SKY-HIGH HOPES FOR FUTURE OF WALLOPS; VA., MD. OFFICIALS FORESEE BUSY NICHE FOR LAUNCH FACILITY

BYLINE: Frank D. Roylance, Sun reporter

The Dec. 11 blastoff of one of the most powerful rockets ever launched from NASA's Wallops Flight Facility in Virginia could also boost the region's ambition to become a commercial spaceport.

With good weather, the morning flight of the 69-foot, four-stage Minotaur I rocket should be visible for hundreds of miles as it rises to place two satellites into an orbit 254 miles high.

If it's successful, the spacecraft will be the first in 21 years to reach orbit from Wallops Island, just south of Assateague Island. The last attempt, in 1995, ended in a spectacular, explosive failure 48 seconds after liftoff.

The December launch will also be the inaugural flight from the little-known Mid-Atlantic Regional Spaceport (MARS).

The commercial launch pad was built on NASA property in 1998 by the Virginia Commercial Space Flight Authority. Maryland joined the venture in 2004 to help spur growth of the aerospace and launch service industries on both sides of the state line.

Launch preparations at MARS have generated as many as 100 jobs in the area, according to Aris Melissaratos, Maryland's secretary of business and economic development. And he hopes that's just a beginning.

"We'll see it grow," he said.

The Air Force says it has contracted for two more Minotaur launches from MARS in 2007, and others are in development for liftoff in 2009.

"I believe there's the potential for launches out of Wallops that would resupply the International Space Station after the [space] shuttle has outlived its usefulness," Melissaratos said.

That could eventually mean six to eight launches per year with heavy-lift rockets - Delta-class vehicles more than three times the size of the Minotaur 1, said Spaceport Manager Rick Baldwin.

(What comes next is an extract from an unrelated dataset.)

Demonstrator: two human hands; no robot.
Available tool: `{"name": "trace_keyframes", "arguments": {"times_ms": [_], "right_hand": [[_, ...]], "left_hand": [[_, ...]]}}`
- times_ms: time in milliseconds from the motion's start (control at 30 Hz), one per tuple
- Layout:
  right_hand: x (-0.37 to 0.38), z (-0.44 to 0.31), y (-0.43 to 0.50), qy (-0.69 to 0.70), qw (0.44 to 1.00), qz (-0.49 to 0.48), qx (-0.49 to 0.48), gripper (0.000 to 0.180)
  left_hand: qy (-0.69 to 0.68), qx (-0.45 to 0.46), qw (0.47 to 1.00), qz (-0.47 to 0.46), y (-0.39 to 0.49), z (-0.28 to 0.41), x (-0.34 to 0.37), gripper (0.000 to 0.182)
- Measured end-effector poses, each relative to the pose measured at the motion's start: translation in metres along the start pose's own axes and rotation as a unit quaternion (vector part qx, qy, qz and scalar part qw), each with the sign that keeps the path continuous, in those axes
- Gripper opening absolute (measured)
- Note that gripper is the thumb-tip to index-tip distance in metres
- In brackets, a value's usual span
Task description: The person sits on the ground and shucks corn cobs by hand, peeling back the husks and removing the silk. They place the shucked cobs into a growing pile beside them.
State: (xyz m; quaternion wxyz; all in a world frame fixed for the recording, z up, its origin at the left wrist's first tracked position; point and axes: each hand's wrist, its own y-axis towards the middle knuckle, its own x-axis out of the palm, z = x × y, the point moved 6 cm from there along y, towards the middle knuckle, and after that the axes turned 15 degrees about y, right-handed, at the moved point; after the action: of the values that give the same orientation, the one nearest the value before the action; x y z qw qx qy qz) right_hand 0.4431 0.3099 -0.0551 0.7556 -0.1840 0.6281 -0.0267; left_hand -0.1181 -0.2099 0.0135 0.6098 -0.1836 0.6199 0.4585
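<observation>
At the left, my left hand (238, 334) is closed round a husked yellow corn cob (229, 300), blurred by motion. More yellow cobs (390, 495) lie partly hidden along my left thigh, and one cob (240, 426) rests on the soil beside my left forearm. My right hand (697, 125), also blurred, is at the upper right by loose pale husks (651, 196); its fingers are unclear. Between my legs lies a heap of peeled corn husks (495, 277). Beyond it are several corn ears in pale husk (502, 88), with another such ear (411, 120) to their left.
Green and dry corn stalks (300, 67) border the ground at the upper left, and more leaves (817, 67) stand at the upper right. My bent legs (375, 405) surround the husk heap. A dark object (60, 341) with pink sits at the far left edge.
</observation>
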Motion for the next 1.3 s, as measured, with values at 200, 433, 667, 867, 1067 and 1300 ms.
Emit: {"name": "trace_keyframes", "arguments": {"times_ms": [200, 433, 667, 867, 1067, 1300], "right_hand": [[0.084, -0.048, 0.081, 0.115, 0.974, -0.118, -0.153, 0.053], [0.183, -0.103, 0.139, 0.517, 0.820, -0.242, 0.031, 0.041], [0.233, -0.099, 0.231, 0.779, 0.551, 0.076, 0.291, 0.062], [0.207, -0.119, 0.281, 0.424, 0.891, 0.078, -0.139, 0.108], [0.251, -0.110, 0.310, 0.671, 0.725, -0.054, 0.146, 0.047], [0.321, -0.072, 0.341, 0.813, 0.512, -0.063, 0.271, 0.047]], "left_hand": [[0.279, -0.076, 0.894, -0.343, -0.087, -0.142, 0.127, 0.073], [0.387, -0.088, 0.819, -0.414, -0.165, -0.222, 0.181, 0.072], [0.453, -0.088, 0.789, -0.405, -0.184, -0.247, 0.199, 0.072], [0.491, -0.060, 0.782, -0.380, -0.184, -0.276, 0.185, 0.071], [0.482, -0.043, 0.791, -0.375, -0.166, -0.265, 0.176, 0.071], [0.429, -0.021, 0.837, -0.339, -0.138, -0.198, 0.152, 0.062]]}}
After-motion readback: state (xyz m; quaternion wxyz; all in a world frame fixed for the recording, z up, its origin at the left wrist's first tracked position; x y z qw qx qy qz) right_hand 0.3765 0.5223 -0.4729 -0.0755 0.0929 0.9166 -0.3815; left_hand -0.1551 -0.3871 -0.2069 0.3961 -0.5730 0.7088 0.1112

"That's quite a change," he said. "It would be a phenomenal benefit for the Eastern Shore of Maryland and Virginia, and both states in total."

But first, MARS' inaugural customer, Orbital Sciences Inc. of Dulles, Va., will have to get the Minotaur's two satellites into orbit.

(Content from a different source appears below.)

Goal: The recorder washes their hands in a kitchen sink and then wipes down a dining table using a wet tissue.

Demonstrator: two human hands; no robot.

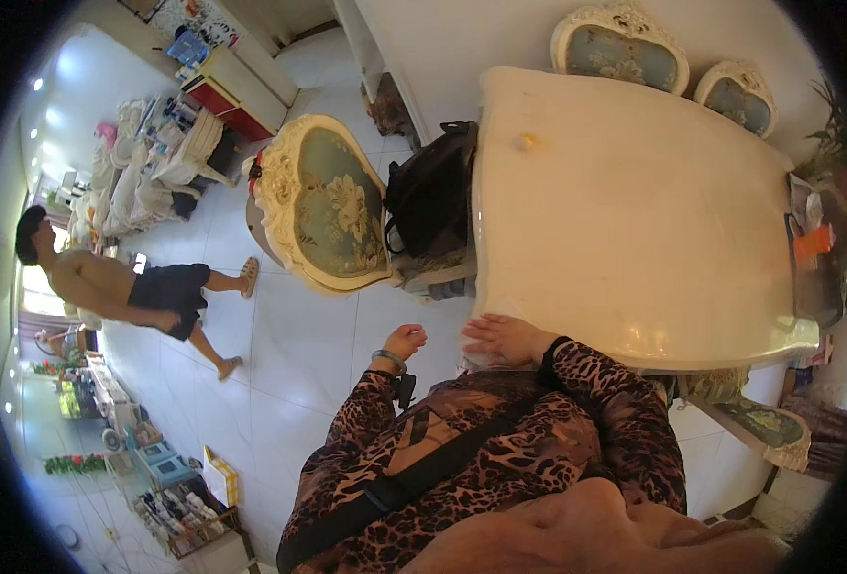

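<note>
My left hand (404, 341) is raised over the tiled floor, left of the table corner. Its fingers are loosely curled and nothing shows in them; a pale bangle circles the wrist. My right hand (507, 340) lies flat, fingers apart, at the near left corner of a cream-white table (646, 215) with a glossy top. It holds nothing that I can see, and the fingertips are slightly blurred. Far from both hands, a small yellowish object (526, 142) sits near the table's back left corner.
An ornate upholstered chair (341, 204) holds a black bag (434, 194) against the table's left edge. More carved chairbacks (620, 57) stand along the far side. A clear container (821, 251) sits at the right edge. Across the tiled floor (301, 344), a person (115, 287) is mid-stride.
</note>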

One is an 814-pound Air Force "micro-satellite" called TacSat2. Its $18 million mission is to demonstrate that the Air Force can design a satellite, build it and get it launched and operational - all in just 15 months.

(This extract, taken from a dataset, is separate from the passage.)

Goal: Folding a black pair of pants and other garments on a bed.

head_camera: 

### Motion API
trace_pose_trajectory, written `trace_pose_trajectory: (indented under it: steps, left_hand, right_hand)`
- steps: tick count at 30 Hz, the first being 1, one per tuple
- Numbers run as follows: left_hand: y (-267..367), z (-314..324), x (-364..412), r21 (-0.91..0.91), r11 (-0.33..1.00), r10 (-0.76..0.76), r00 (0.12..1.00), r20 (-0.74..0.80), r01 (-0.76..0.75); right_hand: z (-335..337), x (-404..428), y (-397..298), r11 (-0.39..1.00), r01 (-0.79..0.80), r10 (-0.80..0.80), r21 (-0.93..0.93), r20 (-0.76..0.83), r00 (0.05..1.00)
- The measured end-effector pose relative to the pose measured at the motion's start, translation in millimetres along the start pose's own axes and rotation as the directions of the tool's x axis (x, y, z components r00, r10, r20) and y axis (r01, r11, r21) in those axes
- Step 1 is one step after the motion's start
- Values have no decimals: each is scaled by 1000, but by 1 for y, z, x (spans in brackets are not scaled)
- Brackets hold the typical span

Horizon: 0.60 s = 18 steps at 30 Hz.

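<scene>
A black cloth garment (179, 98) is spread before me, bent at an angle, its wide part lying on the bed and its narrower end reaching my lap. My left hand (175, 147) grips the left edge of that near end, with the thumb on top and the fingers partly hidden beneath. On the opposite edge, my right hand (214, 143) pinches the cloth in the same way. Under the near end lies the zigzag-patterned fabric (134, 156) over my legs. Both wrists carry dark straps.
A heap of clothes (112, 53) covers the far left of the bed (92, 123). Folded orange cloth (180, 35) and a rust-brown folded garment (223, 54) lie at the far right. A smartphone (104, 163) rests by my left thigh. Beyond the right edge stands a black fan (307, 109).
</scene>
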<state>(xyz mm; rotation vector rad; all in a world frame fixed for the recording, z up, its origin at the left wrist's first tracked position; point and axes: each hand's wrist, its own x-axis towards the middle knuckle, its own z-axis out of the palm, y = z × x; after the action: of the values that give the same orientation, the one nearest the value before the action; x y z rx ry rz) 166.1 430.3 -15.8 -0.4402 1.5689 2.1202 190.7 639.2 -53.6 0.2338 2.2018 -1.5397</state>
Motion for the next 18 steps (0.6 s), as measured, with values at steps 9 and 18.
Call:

Today's military satellites can take 10 years or more from concept to launch, at a cost in the billions. And they soon become technologically obsolete.

Eleven TacSat experiments will test gear for telescopic photography; precision navigation, ground communications, detection of radar, radio and hand-held communications, and identification of ships at sea, according to an Air Force Research Laboratory spokesman.

Also hitching a ride will be the 22-pound GeneSat1, a biological experiment developed by NASA's Ames Research Center in California. It will carry harmless E. coli bacteria in a miniature laboratory designed to study genetic changes in space - a concern for humans on long-duration space flights.

The fate of the two satellites will hinge on the performance of the hybrid Minotaur launch vehicle, configured by Orbital.

Its first two stages are Minuteman intercontinental ballistic missiles, retired from the nation's nuclear arsenal under arms reductions treaties and reassigned to orbit government payloads.

The third and fourth stages are off-the-shelf Pegasus XL rockets, normally launched from high-flying aircraft to put small satellites into orbit. The entire 69-foot "stack" can lift up to 1,500 pounds to low Earth orbit.

In five launches, none has failed. "It's an innovative way to ... produce a very low-cost rocket that's reliable and available today to launch government satellites," said Orbital spokesman Barry Beneski.

The Wallops Flight Facility is best known for its work with sub-orbital rockets and balloons, mostly for government-sponsored military, science and weather research. More than 15,000 rockets have been launched there since the first blastoff in July 1945.

Of the total, only 27 have been orbital missions, according to Wallops spokesman Keith Koehler.

Four of 21 ground-launched satellites failed to reach orbit, he said. Six other spacecraft have been launched by aircraft flown offshore from Wallops' airfield, the most recent in 1999.

The most recent orbital launch attempt from a pad at Wallops was on Oct. 23, 1995. METEOR-1 blasted off atop a 52-foot, 100-ton Conestoga 1620 rocket - the first commercial rocket ever launched from Wallops and the biggest ever.

Liftoff looked perfect. But 48 seconds into the flight, one of the 52-foot rocket's six strap-on boosters malfunctioned, and a NASA range safety officer pushed the button that blasted the remaining motors apart. Smoky debris rained down from several miles above the ocean.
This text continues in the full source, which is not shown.